Rowan Williams on Barth’s Christmas Message heard today

Religion

An extraordinary meditation on Christmas by the Archbishop of Canterbury in the Telegraph today.

Some pieces of the longer essay motivated by looking for lessons for our day in Barth’s 1931 Christmas Sermon:

“What Barth saw beginning to take its grip on Germany in 1931 was a system of ‘principle’ that worked quite consistently once you accepted that quite a lot of people that you might have thought mattered as human beings actually didn’t. As the nightmare decade unfolded, the implications of this became clearer and clearer. And what he was warning against was the temptation of unconditional loyalty to a system, a programme, a ’cause’ which was essentially about ‘me and people like me’. It’s about the danger of my agenda, our needs, the programme of this particular group, its safety and prosperity.

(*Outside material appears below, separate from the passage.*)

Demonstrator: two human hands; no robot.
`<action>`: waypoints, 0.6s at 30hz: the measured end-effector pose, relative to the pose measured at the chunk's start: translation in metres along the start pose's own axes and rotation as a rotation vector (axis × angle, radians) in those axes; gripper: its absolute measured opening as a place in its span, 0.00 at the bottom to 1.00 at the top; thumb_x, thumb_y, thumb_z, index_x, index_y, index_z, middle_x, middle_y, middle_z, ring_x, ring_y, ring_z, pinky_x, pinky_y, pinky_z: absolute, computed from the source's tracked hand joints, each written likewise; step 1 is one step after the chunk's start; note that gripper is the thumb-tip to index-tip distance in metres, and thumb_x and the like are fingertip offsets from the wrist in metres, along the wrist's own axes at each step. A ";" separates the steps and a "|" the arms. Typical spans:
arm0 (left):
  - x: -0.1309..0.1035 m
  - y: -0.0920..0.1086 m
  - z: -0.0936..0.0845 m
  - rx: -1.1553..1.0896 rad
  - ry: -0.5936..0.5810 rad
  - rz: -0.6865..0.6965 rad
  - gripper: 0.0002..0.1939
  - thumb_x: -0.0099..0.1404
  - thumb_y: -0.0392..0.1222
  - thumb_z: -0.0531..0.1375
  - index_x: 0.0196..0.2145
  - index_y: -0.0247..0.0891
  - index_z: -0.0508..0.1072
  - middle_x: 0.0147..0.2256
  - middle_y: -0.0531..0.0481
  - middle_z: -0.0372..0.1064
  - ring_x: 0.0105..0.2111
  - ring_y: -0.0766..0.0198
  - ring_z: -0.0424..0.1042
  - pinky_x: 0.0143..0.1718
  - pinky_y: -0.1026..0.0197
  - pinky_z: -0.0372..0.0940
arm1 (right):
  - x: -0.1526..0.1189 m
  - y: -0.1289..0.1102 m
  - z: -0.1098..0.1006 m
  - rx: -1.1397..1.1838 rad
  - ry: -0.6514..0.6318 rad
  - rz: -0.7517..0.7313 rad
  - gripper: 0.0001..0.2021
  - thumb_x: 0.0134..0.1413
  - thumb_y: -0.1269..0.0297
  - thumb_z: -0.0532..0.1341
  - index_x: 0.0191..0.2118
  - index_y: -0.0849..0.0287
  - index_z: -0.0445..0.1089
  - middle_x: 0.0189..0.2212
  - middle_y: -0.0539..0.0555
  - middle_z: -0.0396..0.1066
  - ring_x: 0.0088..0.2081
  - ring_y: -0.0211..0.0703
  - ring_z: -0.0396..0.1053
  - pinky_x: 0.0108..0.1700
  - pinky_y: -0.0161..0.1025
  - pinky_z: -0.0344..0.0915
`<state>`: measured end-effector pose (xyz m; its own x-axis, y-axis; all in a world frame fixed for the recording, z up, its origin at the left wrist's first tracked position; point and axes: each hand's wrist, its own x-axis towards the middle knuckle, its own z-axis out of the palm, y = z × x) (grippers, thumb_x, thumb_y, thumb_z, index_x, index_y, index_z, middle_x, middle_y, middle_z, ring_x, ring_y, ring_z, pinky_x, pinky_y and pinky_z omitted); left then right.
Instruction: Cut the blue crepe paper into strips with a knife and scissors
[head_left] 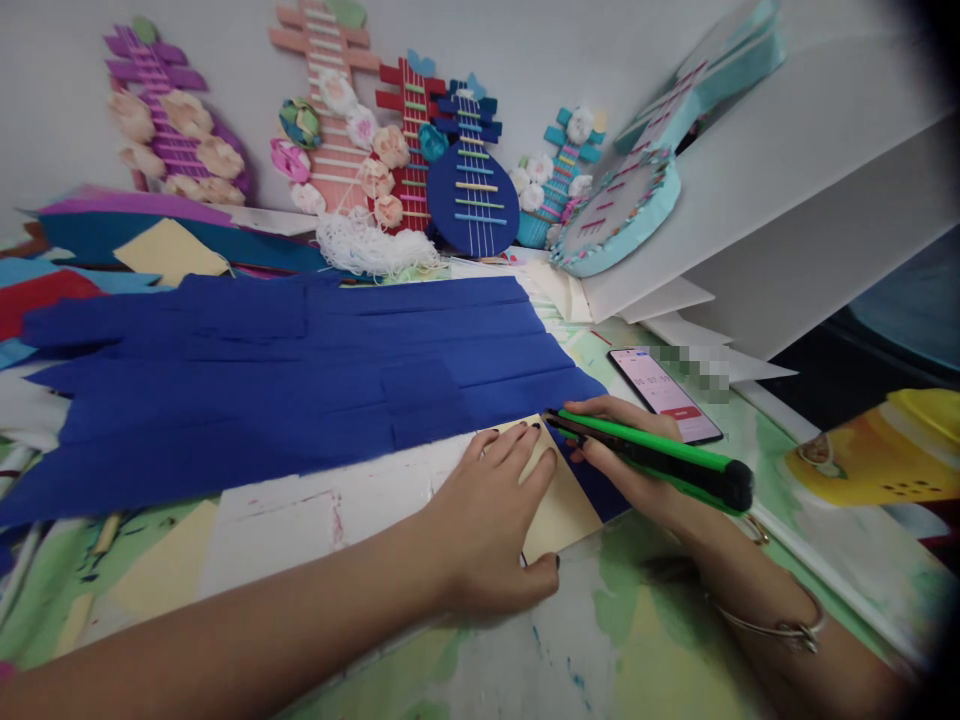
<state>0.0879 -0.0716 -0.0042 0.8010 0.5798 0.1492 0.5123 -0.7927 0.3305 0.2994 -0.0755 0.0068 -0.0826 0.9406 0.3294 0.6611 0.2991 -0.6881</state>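
Note:
My left hand lies flat with its fingers spread, pressing down on a cream square of card. My right hand is closed around a green and black utility knife, whose tip points at the card's upper right corner. Dark blue paper shows along the card's right edge, beneath the knife. Part of the card is hidden under my left hand. Beyond my fingers spreads a large piece of blue paper with creased strips. A white board extends to the left, partly behind my left forearm.
A phone lies beyond my right hand, and a yellow container stands far right. Several craft instruments lean on the back wall, including a blue one. White shredded strands are heaped before them. Large white boards slant at right.

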 end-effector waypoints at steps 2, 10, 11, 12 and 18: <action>0.000 0.000 0.000 0.001 0.004 0.000 0.39 0.57 0.54 0.56 0.62 0.30 0.54 0.65 0.32 0.46 0.65 0.42 0.45 0.63 0.41 0.43 | 0.000 -0.001 0.000 -0.002 -0.001 -0.019 0.15 0.51 0.67 0.60 0.47 0.54 0.72 0.39 0.53 0.78 0.38 0.47 0.76 0.40 0.43 0.72; 0.002 -0.001 -0.005 0.026 -0.002 0.009 0.39 0.56 0.55 0.56 0.60 0.31 0.58 0.64 0.32 0.49 0.64 0.44 0.49 0.62 0.45 0.45 | 0.000 -0.003 0.001 -0.095 0.019 -0.056 0.15 0.50 0.68 0.59 0.45 0.53 0.72 0.39 0.52 0.78 0.37 0.47 0.76 0.40 0.44 0.72; 0.003 -0.002 -0.004 0.033 0.000 0.013 0.40 0.56 0.56 0.56 0.60 0.30 0.57 0.64 0.32 0.49 0.64 0.44 0.49 0.62 0.45 0.45 | 0.000 -0.003 0.001 -0.097 0.019 -0.058 0.14 0.51 0.67 0.59 0.45 0.53 0.72 0.39 0.52 0.78 0.37 0.47 0.76 0.40 0.44 0.72; 0.003 -0.002 -0.004 0.038 0.004 0.016 0.41 0.56 0.57 0.55 0.61 0.29 0.56 0.64 0.31 0.49 0.64 0.44 0.49 0.62 0.46 0.44 | 0.000 -0.003 0.001 -0.095 0.019 -0.057 0.14 0.51 0.67 0.59 0.45 0.53 0.71 0.39 0.52 0.78 0.37 0.47 0.76 0.40 0.44 0.72; 0.003 -0.004 0.001 0.054 0.015 0.015 0.45 0.56 0.58 0.54 0.63 0.26 0.52 0.64 0.31 0.48 0.64 0.45 0.48 0.62 0.47 0.43 | -0.004 -0.001 0.002 -0.064 0.008 -0.032 0.14 0.52 0.67 0.59 0.46 0.53 0.71 0.40 0.53 0.78 0.37 0.48 0.77 0.37 0.42 0.73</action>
<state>0.0885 -0.0667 -0.0065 0.8044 0.5699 0.1680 0.5162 -0.8104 0.2771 0.2977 -0.0790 0.0047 -0.0990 0.9292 0.3561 0.7044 0.3182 -0.6345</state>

And Christmas is supremely the story of a God who is not interested in telling us about principles. First comes the action – God beginning to live a human life. Then comes the appeal: do you love and trust what you see in this human life, the life of Jesus? Then the implication: everyone is capable of saying yes to this appeal, so no one is dispensable. You don’t and can’t know where the boundary will lie between people who belong and people who don’t belong.

[…]The God of the Christmas story (and the rest of the Gospels) doesn’t relate to us on the basis of any theory. but on the basis of unconditional love and welcome. That act of free love towards the entire human race changed things – even for those who didn’t and don’t share all the beliefs and doctrines of Christianity. And for those who do share those convictions, loving God and one another is a defiance of all programmes and principles designed to preserve only the wellbeing of people like us.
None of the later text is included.